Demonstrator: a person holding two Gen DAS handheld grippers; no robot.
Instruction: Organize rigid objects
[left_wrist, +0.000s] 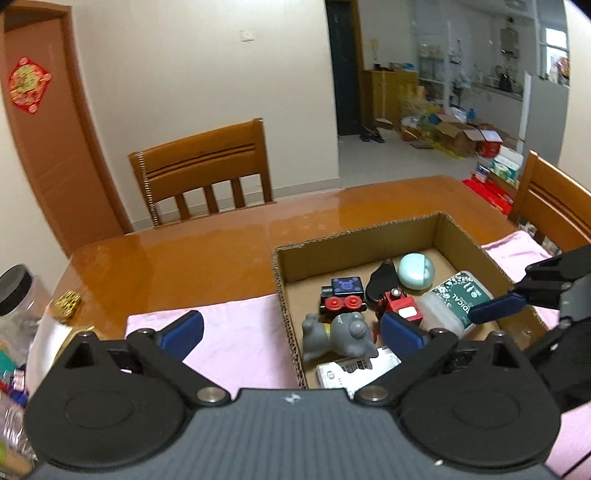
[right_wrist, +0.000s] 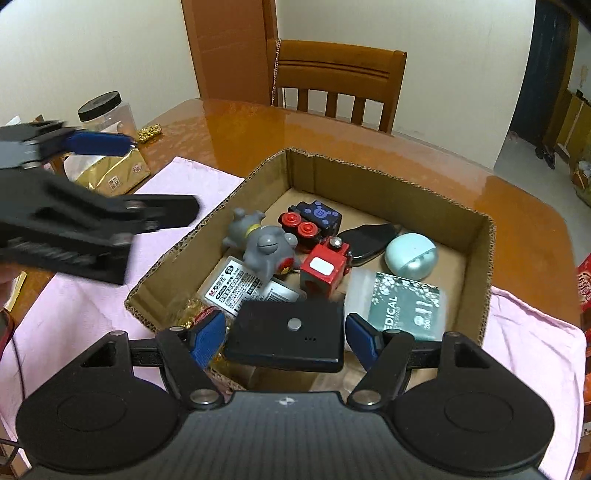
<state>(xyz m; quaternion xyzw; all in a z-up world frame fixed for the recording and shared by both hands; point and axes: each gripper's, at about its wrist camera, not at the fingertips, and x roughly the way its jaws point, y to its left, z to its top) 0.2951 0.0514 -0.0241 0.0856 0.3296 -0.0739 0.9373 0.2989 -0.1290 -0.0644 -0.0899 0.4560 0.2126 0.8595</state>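
Observation:
An open cardboard box sits on a pink cloth. Inside lie a grey toy animal, a black-and-red toy train, a red block toy, a pale green round case, a clear bottle with a green label and a white labelled pack. My right gripper is open, with a flat black box lying between its fingers over the box's near edge. My left gripper is open and empty above the box's left wall.
The wooden table has chairs at the far side and at the right. A clear jar with a black lid, a gold packet and a small gold trinket stand left of the cloth.

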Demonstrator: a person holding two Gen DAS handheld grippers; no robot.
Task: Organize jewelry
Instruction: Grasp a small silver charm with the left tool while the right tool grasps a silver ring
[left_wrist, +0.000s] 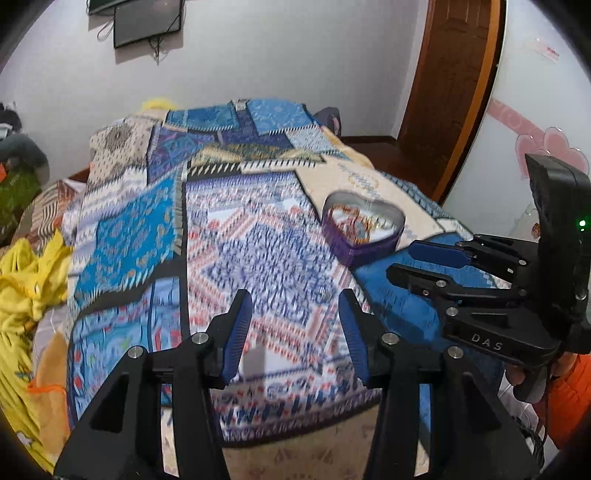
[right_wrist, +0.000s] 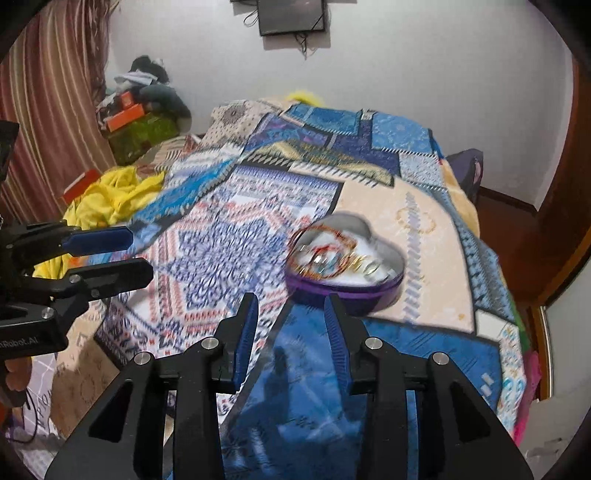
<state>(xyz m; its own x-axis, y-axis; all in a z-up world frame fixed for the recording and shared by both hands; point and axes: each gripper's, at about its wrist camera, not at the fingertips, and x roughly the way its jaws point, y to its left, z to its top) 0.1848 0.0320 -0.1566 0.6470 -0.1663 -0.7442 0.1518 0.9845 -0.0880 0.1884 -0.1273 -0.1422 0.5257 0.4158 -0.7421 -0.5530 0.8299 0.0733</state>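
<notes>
Left wrist view: door (left_wrist: 454, 92) w/ brown frame and pink heart decals (left_wrist: 546, 147) on the wall at right, not seen the same way from the other cam. Right wrist view only: striped curtain (right_wrist: 48, 110) and a clutter pile (right_wrist: 144, 110) in the corner.

Purple heart-shaped tin (right_wrist: 345, 266), lid off, sits on the bed's patchwork blanket (right_wrist: 236, 236); bracelets and rings (right_wrist: 332, 254) inside, blurred. Tin lies just ahead of the right tool (right_wrist: 291, 317), slightly right of its tips, not touching. Right tool jaws spread wide, nothing between.

Left tool (left_wrist: 295, 314) also wide, holding nothing; tin (left_wrist: 364, 230) ahead-right of it, apart.
</notes>
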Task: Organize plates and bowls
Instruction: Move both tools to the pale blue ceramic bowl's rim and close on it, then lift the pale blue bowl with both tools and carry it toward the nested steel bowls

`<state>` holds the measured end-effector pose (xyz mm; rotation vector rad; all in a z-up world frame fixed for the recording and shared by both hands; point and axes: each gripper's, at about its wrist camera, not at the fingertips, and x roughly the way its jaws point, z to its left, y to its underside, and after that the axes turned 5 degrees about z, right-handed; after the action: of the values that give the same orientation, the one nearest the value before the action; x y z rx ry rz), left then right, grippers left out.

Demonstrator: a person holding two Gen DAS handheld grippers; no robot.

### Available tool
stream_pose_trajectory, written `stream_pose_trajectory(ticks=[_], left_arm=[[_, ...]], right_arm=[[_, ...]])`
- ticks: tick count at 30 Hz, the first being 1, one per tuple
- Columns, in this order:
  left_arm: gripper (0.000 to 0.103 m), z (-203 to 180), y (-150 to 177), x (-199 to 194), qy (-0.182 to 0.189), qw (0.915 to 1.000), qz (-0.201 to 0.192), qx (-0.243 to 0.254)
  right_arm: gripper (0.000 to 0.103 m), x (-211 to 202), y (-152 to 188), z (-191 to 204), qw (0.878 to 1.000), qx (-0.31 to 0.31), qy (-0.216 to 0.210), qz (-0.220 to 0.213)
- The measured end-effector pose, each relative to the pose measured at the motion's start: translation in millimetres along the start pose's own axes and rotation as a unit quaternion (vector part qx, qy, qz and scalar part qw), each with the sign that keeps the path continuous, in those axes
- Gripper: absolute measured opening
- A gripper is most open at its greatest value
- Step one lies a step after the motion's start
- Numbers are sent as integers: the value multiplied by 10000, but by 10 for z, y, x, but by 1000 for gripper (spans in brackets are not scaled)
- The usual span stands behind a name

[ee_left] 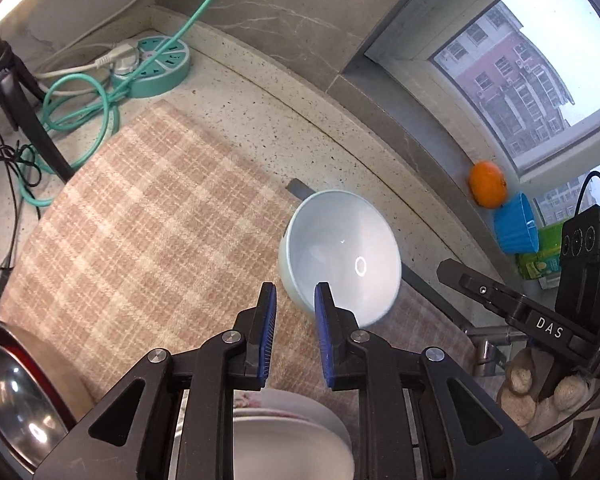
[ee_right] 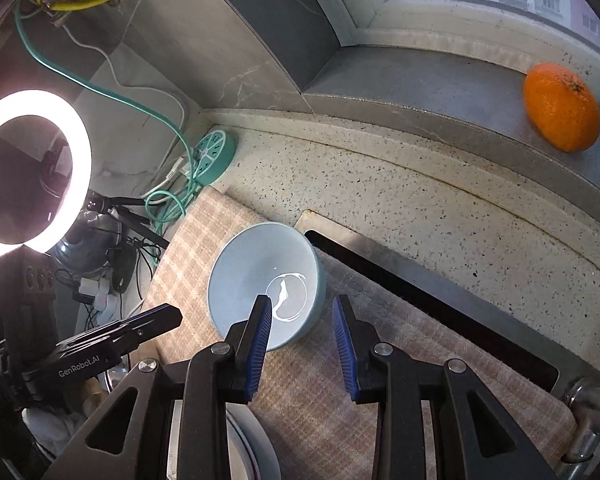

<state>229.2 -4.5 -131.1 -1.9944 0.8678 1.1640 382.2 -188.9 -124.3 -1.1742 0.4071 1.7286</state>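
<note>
The pale blue bowl [ee_left: 340, 252] sits upright on the checked cloth [ee_left: 140, 208], right of centre in the left wrist view and just ahead of the left gripper [ee_left: 296, 300]. In that view the right-hand blue pad overlaps the bowl's near rim, though contact cannot be confirmed. Its jaws stand a narrow gap apart with nothing between them.

In the right wrist view the bowl [ee_right: 260, 280] lies centre-left, ahead of the right gripper [ee_right: 302, 316]. Its left pad overlaps the bowl's inside, and the jaws stand moderately apart, holding nothing.

Being round, the bowl has no long axis. Both grippers tilt steeply downward; neither looks clearly nearer. White plates [ee_left: 292, 440] show at the bottom edge beneath the left gripper.
</note>
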Motion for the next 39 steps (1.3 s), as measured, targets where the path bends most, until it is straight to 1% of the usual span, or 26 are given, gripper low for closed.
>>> stream_pose_trajectory(ticks=[7, 10, 16, 17, 20, 21, 22, 25, 30, 39], left_arm=[[18, -4, -119, 133, -121, 9999, 48, 42], [18, -2, -153, 173, -88, 9999, 106, 61], [18, 10, -156, 269, -101, 9997, 198, 87], [18, 5, -155, 289, -107, 9997, 215, 105], [17, -17, -156, 328, -116, 9995, 239, 147], [16, -31, -180, 348, -106, 9995, 234, 167], [13, -42, -183, 351, -124, 9995, 220, 189], [10, -61, -198, 354, -171, 9994, 184, 250], [8, -46, -222, 359, -165, 9995, 162, 237], [8, -87, -186, 297, -178, 9993, 63, 324]], right_arm=[[29, 247, -151, -91, 9997, 109, 72, 186], [29, 321, -178, -108, 9995, 148, -3, 264], [28, 450, -188, -101, 9990, 143, 22, 418], [28, 467, -179, -95, 9989, 140, 36, 435], [20, 525, -174, -88, 9985, 145, 62, 520], [20, 541, -172, -85, 9984, 150, 68, 538], [19, 553, -174, -81, 9984, 155, 81, 542], [16, 592, -178, -63, 9981, 147, 134, 581], [9, 626, -186, -52, 9977, 189, 254, 598], [8, 573, -162, -27, 9974, 221, 370, 571]])
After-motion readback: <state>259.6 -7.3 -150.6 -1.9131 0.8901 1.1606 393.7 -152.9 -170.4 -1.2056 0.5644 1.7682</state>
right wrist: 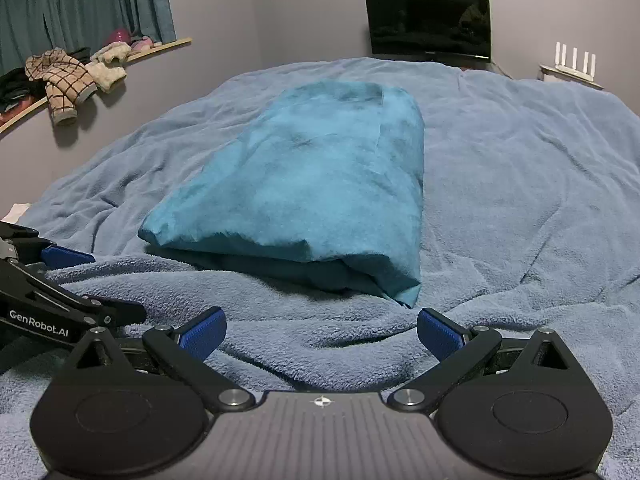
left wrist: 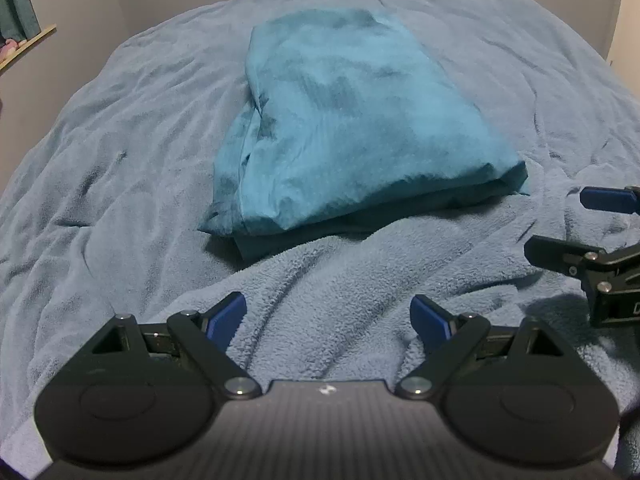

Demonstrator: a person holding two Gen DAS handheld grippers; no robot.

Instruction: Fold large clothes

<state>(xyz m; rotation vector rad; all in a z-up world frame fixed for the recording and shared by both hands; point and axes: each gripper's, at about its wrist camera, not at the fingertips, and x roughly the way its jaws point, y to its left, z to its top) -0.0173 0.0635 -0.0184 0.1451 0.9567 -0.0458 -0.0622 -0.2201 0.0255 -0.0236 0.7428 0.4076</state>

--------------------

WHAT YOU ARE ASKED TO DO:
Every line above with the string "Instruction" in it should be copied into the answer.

YOUR RESPONSE:
Instruction: Organize rigid objects
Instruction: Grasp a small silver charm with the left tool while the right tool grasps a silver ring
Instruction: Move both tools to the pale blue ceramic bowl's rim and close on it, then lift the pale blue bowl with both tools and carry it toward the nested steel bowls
Instruction: Fold large clothes

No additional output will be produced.